A couple of things make Fireballs much less useful against grouped foes than other editions:
1) Bounded Accuracy means that weak foes can still kill you. If those orcs happen to be Berserker NPCs (CR 2), then they will slaughter your level 10 Wizard.
2) Hit Points scale faster than they used to. An enemy with a slightly higher CR will have a lot more HP. You have no way of knowing, beforehand, whether your Fireball will be a one-turn victory or a waste of an action.
Put together, it means area effect spells are a huge gamble. Sure, it might work, in theory. Your enemies know that, too, though. There's no reason to expect it should work in practice.
(Thanks for engaging! Let's see if I can come up with anything interesting to say in response to your interesting post.)
Hmmm. Some thoughts:
1.) Bounded Accuracy applies to AC. Wizards have non-AC-based defenses like Blink, Invisibility, and Expeditious Retreat/Dimension Door.
2.) Berserker NPCs are actually weaker against wizards than orcs are, because orcs move faster and have a missile weapon. A wizard can just turn on Expeditious Retreat and outrun the berserkers; that doesn't work against orcs.
3.) 95% sure you were joking when you said "This not being a game of battlefield control and tactical maneuvering, you're probably going to die now," but just for completeness: manipulating the enemy into believing you're the biggest threat on the field functions as a defense for everyone who isn't you. If you can chuck a fireball and vanish behind total cover, that gives any archers on the field free rounds to shoot at the enemy while they're chasing you. Possibly a
lot of free rounds.
4.) You can surround yourself with summoned elementals and/or animated undead prior to casting. Then overcoming your defenders will require a critical mass of enemy troops (because: melee version of the artillery equation means that effectiveness is roughly equal to quantity squared, so 2 orcs will die horribly to your four skeletons without accomplishing anything), and Fireball is ideal for dealing with critical masses of troops.
5.) Hypnotic Pattern is also an AoE, and unlike Fireball it can disable berserkers about as easily as orcs.

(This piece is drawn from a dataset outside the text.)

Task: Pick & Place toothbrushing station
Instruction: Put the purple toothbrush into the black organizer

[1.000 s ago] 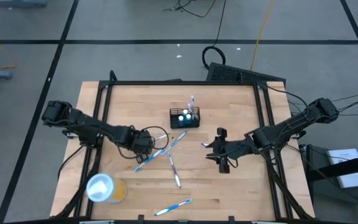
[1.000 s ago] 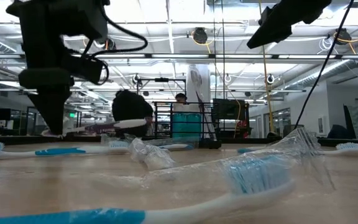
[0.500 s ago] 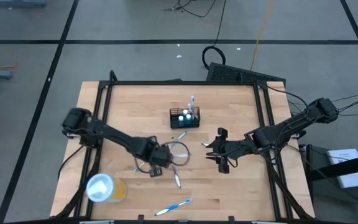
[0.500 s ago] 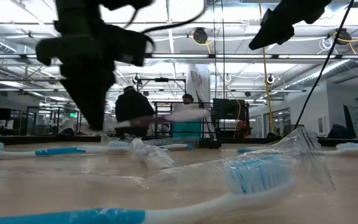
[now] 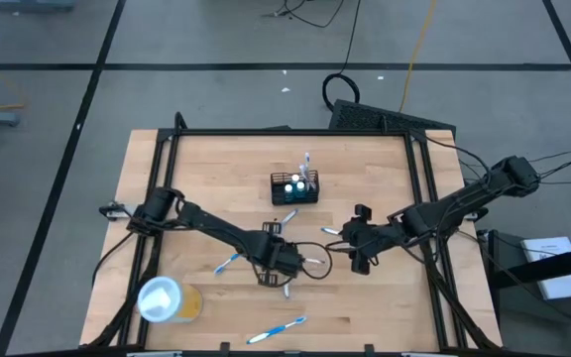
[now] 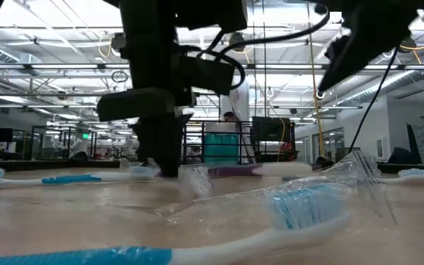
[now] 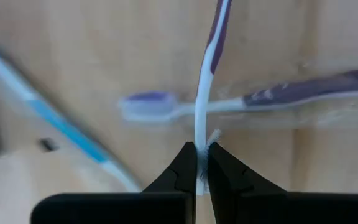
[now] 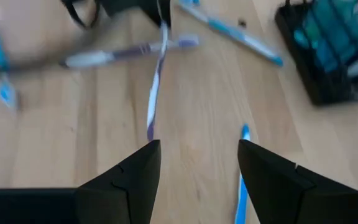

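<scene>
The toothbrushing station [image 5: 295, 188], a black wire-mesh holder, stands upright toward the table's far middle, already holding a few items; it looks light, stiff and best taken by its rim. The left gripper [image 7: 202, 163], nearer the table's middle and well apart from it, pinches a purple-and-white toothbrush [image 7: 206, 74]. The right gripper [image 8: 199, 163] hovers spread wide, near the holder.

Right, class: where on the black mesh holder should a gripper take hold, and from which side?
The black mesh holder stands upright, open-topped, a toothbrush sticking up at one end. Probably come from above and pinch a long wall's rim at the other end.
</scene>
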Robot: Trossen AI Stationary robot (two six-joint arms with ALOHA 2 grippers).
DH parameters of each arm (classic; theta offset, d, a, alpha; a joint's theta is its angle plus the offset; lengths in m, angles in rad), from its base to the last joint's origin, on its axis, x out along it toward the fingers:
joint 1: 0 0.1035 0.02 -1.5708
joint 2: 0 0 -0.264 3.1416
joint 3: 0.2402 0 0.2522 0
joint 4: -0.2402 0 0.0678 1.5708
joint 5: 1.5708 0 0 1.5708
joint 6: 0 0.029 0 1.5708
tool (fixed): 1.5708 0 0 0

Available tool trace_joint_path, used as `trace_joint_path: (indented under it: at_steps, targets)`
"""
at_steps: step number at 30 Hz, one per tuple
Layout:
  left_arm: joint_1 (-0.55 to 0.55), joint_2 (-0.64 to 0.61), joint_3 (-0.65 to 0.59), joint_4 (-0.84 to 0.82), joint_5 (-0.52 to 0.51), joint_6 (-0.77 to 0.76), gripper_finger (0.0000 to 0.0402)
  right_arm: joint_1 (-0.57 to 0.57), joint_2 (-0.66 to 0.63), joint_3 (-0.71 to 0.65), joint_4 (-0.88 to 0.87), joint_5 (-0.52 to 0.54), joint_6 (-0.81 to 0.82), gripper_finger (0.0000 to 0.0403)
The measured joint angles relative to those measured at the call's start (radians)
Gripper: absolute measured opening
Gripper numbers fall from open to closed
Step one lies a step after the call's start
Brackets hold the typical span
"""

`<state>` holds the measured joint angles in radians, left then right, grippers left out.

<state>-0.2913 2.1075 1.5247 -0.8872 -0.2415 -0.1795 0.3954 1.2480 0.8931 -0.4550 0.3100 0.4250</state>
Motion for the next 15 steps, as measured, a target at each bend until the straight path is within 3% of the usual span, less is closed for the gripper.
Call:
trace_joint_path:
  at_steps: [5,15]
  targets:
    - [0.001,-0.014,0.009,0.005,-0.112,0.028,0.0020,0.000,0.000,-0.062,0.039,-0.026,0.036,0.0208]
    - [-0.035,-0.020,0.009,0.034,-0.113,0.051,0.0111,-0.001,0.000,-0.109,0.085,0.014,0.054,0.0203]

6.) If the 12 orcs you see all turn out to be full orcs with the aggression trait
and Berserker stats, and keeping the range open isn't an option, your whole party is probably dog meat anyway at close range. Bombarding the enemy with Fireball/Hypnotic Pattern can't possibly make the situation worse than plinking away with single-target spells like Magic Missile. Either way those orcs are going to be chopping away at
somebody.
Conclusion: AoE spells are only a gamble if you're putting all your eggs in one basket and hoping to kill the enemy in one blow. However, because AoE spells generally don't take concentration, they are fully-compatible with a combined-arms approach that mitigates the "orcs all turn out to be 67-HP berserkers" scenario unless the enemy has overwhelming force, in which case you must run or die regardless of Fireball/Hypnotic Pattern antics.